Supplied information:
BEGIN

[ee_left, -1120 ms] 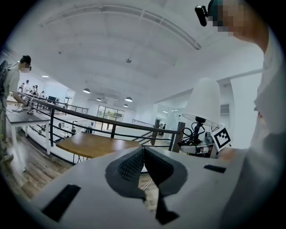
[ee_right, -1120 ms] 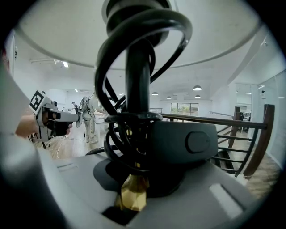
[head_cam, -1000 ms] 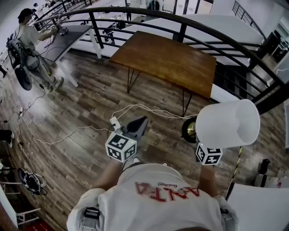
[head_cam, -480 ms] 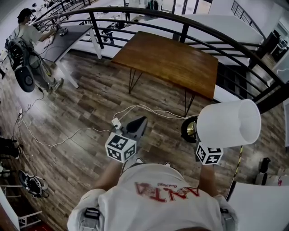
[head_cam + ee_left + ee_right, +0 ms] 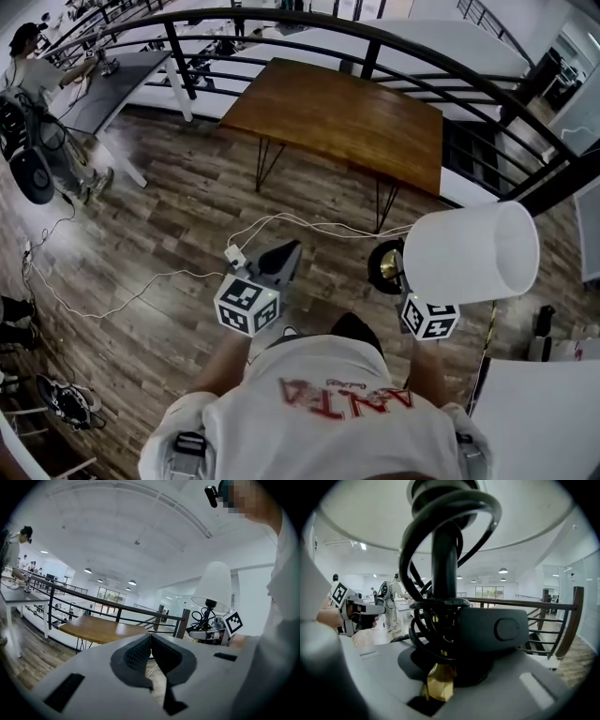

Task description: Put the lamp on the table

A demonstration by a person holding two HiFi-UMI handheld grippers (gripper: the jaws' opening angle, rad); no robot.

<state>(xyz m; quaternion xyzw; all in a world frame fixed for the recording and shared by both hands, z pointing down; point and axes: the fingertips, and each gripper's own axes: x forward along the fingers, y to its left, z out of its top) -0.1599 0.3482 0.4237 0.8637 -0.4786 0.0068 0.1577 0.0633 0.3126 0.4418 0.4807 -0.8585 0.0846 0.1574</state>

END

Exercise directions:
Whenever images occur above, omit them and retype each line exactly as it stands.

Output below:
[ee_left, -1120 ms] 
[ee_right, -1120 ms] 
[head_cam, -1000 ms] 
[head_cam, -480 ms] 
[head_cam + ee_left + ee_right, +0 ms] 

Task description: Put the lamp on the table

A demonstration by a person holding two HiFi-UMI handheld grippers (gripper: the jaws' opening angle, rad); no robot.

<state>(xyz m; quaternion xyzw; all in a world frame fixed for the recording and shared by both hands, z pointing down; point and axes: the fingertips, and each gripper's own axes: x forward along the fingers, y to its left, z out of its top) -0.1599 0.3482 0.4237 0.8637 -0.4786 0.0068 0.1577 0.0633 0.3126 0.4418 0.4807 -0.8585 0.0846 0.1574</state>

Nothing else is required to complete the exercise.